Last In: 10 months ago
DECIMA VICTIMA - EN EL GARAJE

Decima Victima

EN EL GARAJE

12inchMRLP394
MUNSTER
25.06.2025

Décima Víctima were a Spanish-(Swedish) band that, during their short-lived career between 1981 and 1984, developed a very personal sound reminiscent of Joy Division, The Cure and other British post-punk bands. Although commercial success evaded them, rarely has any Spanish band achieved such a high degree of quality and coherence in their music and personality. This LP contains previously unreleased tracks recorded by Décima Víctima in November 1983, one month before their last concert. Seven of these songs feature different lyrics to the ones later recorded for the "Un hombre solo" album. This is the way they performed them that night on the Rock-Ola stage, so this record can be considered, to some extent, an approximation to their last show and to their powerful live sound. After many years a rehearsal session that DV had recorded on an old cassette tape has been resurfaced. It had originally been laid down on a four-track recorder but unfortunately the tape got lost.The story of these tracks goes back to the last weekend of October 1983, when DV went to record at friend Paco Trinidad's family home in the mountains north of Madrid.
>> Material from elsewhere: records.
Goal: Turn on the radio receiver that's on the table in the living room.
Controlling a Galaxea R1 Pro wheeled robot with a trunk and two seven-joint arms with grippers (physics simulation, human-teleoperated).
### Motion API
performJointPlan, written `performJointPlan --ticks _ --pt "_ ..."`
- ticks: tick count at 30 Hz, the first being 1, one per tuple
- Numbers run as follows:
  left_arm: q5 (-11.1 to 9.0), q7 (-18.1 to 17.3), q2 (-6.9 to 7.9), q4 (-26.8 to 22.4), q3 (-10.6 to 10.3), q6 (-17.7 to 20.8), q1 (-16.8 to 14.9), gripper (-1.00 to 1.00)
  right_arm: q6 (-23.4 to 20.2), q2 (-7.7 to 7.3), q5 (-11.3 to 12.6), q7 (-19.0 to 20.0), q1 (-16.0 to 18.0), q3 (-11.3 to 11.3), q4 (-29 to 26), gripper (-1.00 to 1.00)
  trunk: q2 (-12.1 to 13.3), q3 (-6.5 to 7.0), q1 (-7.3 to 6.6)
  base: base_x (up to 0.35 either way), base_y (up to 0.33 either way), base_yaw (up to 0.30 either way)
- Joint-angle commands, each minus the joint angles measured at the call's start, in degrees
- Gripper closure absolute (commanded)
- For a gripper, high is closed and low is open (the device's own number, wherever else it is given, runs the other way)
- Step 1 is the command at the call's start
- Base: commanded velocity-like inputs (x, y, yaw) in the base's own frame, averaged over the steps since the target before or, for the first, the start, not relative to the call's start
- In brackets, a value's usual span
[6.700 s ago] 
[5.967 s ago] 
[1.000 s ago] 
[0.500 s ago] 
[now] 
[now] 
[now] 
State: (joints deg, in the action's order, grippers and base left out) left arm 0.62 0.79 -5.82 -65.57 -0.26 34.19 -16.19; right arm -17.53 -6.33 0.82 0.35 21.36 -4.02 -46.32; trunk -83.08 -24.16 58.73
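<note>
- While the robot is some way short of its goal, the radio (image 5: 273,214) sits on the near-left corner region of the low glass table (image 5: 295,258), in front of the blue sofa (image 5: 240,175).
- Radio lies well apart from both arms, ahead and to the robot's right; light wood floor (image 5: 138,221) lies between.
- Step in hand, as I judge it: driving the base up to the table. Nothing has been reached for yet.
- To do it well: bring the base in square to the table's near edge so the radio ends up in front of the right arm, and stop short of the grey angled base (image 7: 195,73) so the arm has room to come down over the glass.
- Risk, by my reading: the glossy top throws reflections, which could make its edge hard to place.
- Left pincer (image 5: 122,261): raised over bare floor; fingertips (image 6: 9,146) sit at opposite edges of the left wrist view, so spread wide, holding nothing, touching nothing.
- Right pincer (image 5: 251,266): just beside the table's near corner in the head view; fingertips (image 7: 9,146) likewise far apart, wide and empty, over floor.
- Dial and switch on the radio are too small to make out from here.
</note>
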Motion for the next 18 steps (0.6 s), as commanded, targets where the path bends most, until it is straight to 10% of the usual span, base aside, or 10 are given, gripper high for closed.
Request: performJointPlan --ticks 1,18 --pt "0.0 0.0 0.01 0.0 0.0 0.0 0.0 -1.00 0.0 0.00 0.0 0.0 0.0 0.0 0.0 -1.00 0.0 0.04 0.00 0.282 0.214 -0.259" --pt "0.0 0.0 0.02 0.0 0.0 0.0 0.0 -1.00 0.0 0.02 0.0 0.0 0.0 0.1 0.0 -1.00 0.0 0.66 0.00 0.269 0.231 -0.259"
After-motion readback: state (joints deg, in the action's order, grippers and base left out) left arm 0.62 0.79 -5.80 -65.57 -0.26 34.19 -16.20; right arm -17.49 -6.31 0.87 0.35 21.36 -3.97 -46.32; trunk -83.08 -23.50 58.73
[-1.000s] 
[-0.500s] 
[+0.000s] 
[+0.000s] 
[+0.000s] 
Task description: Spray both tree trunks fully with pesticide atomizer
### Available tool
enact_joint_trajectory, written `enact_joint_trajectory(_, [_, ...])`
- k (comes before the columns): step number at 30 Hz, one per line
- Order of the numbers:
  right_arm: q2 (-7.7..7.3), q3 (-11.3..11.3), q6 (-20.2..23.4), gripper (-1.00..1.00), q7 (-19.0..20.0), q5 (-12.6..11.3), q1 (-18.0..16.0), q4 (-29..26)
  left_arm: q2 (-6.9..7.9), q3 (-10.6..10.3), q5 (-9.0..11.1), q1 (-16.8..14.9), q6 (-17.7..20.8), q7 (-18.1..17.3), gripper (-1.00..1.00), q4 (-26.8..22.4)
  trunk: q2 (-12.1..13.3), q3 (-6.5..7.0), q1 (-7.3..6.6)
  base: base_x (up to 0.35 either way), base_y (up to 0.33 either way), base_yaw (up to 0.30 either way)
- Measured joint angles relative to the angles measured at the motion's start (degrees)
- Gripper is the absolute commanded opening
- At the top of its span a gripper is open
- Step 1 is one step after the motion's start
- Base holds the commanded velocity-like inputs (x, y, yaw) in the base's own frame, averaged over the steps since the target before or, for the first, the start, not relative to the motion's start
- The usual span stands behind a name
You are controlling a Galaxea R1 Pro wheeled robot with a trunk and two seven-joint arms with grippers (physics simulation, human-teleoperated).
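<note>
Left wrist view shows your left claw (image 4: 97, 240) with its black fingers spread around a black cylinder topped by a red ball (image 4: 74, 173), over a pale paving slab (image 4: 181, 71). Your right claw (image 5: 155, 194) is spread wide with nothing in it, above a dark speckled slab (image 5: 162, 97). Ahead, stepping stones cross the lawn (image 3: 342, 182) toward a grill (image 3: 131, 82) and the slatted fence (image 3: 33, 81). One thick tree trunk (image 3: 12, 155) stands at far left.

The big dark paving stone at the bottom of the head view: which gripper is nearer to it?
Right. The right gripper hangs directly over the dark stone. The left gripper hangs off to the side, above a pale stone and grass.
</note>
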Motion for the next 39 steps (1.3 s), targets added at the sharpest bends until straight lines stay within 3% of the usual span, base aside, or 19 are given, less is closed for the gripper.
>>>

Paco recorded the latest songs on a four-track tape recorder at the house. It was done live, except for extra takes of clarinet and some guitar details. The garage sound, as the name suggests, was achieved in the garage and an adjoining room where the drums were played. The sleeve design is a photo montage of our performance for the Maqueta de Oro (Gold Demo) at the Diario Pop awards in March 1983, plus another photo of the band in the dressing room at Rock-Ola after playing our last gig. The directness and passion of the tape makes it an interesting item for collectors and fans and the fact that some of the lyrics were not the definitive ones is an added rarity that reveals the development process for the following LP "Un hombre solo".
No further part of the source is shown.